- Directed by: Werner Herzog
- Written by: Werner Herzog
- Produced by: Lucki Stipetic; Ira Barmak; Alessandro Cecconi;
- Starring: Anna Hitch
- Narrated by: Werner Herzog
- Cinematography: Jörg Schmidt-Reitwein
- Edited by: Rainer Standke
- Production companies: Werner Herzog Filmproduktion; Momentous Events (co-production);
- Release date: 1993;
- Running time: 60 minutes
- Countries: Germany; United States;
- Languages: English; German; Russian;

= Bells from the Deep =

1993 film by Werner Herzog

Bells from the Deep: Faith and Superstition in Russia is a 1993 documentary film written and directed by Werner Herzog, produced by Werner Herzog Filmproduktion.

==Summary==
Bells from the Deep is German director Werner Herzog's documentary investigation of Russian mysticism. The first half of the film is concerned primarily with Vissarion, a Russian faith healer claiming to be the reincarnation of God as was Jesus. Herzog uses primarily interviews with Russians and scenes from the religious services of the two holy men. Herzog also has several segments on the religion of Siberian nomads.

The second half of the film is primarily concerned with the legend of the lost city of Kitezh. This myth is about a city that was in peril of being destroyed by marauding Mongols, but whose citizens prayed for rescue. Hearing their prayers, God placed the city at the bottom of a deep lake, where it resides to this day. Some even say that one can hear the bells from the city's church. The story is recounted by a local priest and pilgrims visiting the lake.

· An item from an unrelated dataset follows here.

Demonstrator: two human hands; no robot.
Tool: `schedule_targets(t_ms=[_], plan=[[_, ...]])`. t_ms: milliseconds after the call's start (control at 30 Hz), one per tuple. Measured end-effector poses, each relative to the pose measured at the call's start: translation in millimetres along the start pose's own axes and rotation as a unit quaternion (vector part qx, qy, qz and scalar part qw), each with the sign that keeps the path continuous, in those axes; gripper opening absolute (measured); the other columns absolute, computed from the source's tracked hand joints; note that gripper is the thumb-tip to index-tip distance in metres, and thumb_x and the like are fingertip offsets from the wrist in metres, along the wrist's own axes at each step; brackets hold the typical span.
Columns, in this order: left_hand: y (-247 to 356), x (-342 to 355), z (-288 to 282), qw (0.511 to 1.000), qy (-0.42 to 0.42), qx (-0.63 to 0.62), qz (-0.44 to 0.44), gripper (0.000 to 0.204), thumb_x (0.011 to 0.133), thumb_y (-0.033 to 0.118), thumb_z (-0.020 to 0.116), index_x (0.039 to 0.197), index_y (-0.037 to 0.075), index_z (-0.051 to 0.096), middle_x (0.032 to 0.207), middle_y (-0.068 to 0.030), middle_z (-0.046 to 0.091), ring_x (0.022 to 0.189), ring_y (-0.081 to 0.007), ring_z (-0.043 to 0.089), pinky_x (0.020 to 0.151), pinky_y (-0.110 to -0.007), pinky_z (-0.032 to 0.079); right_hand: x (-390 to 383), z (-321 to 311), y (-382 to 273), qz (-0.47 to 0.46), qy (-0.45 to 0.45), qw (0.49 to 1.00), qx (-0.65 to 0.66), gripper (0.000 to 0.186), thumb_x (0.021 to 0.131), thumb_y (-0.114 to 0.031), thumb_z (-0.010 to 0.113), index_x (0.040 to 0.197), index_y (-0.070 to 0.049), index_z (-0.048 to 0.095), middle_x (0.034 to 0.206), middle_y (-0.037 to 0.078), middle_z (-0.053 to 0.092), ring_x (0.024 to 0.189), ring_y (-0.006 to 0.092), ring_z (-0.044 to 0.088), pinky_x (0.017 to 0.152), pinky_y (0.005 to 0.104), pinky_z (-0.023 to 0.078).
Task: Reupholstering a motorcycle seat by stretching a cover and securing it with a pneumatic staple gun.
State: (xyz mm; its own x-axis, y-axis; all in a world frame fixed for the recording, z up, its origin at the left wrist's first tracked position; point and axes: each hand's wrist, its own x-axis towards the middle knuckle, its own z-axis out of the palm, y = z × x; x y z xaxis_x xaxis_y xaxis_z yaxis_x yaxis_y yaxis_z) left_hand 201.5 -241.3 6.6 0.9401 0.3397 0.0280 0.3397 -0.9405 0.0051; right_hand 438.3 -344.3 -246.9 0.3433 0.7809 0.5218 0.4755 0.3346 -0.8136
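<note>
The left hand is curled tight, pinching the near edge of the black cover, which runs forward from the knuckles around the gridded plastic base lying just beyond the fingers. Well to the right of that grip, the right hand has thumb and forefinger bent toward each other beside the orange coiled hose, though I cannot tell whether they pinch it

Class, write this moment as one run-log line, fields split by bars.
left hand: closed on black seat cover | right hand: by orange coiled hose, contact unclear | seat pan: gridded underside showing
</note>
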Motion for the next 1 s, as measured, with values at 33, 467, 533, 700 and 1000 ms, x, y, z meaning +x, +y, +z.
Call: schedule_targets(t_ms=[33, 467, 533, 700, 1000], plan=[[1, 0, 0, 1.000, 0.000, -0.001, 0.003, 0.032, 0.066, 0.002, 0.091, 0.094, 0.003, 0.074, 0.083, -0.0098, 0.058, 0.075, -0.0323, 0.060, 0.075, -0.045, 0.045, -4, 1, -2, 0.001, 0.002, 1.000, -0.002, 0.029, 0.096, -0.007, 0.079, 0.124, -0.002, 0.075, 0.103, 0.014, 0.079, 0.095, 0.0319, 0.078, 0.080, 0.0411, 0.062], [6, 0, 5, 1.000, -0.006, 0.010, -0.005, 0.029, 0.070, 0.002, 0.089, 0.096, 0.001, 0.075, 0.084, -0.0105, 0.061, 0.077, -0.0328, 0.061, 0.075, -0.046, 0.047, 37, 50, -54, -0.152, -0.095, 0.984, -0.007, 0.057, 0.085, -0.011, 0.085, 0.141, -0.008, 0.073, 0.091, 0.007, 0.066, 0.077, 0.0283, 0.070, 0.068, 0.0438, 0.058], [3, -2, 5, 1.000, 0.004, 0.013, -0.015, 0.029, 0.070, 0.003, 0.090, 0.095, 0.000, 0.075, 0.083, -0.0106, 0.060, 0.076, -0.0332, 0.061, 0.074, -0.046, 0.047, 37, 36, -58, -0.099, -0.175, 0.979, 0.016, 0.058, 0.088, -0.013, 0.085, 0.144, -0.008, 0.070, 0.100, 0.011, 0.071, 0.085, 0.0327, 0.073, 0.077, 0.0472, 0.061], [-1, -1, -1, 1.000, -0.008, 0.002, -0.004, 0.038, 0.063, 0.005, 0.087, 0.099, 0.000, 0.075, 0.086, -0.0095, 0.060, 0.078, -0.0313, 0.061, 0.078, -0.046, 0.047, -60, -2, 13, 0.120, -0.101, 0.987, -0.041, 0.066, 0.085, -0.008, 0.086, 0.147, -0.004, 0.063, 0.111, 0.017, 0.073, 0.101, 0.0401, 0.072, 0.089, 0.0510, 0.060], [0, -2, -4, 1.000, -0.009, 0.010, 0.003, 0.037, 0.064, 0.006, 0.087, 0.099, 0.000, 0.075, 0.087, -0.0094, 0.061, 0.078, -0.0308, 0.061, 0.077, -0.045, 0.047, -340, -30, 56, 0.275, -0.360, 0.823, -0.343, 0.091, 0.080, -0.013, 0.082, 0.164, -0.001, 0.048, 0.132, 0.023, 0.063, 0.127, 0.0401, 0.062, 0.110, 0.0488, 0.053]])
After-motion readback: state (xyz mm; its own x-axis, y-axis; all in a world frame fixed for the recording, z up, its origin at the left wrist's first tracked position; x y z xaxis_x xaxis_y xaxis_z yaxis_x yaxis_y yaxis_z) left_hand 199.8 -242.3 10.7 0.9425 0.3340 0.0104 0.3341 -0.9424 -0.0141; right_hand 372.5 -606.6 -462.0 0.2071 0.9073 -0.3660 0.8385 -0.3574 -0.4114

Towards the end of the film, Vissarion blesses the viewers of the film.

== Embellishments==
Herzog, as he often does, embellished the story of the Lost City considerably, acknowledging his fabrications fully:
"I wanted to get shots of pilgrims crawling around on the ice trying to catch a glimpse of the lost city, but as there were no pilgrims around I hired two drunks from the next town and put them on the ice. One of them has his face right on the ice and looks like he is in very deep meditation. The accountant’s truth: he was completely drunk and fell asleep, and we had to wake him at the end of the take."
Herzog defends the fabrication as reaching a greater truth:
"I think the scene explains the fate and soul of Russia more than anything else."

This is in keeping with Herzog's beliefs about truth in film.

The film also contains shots of pilgrims, which are in fact people ice fishing. The chanting Siberians are only performing religious services in one of their two major scenes. In the other they are simply singing a love song.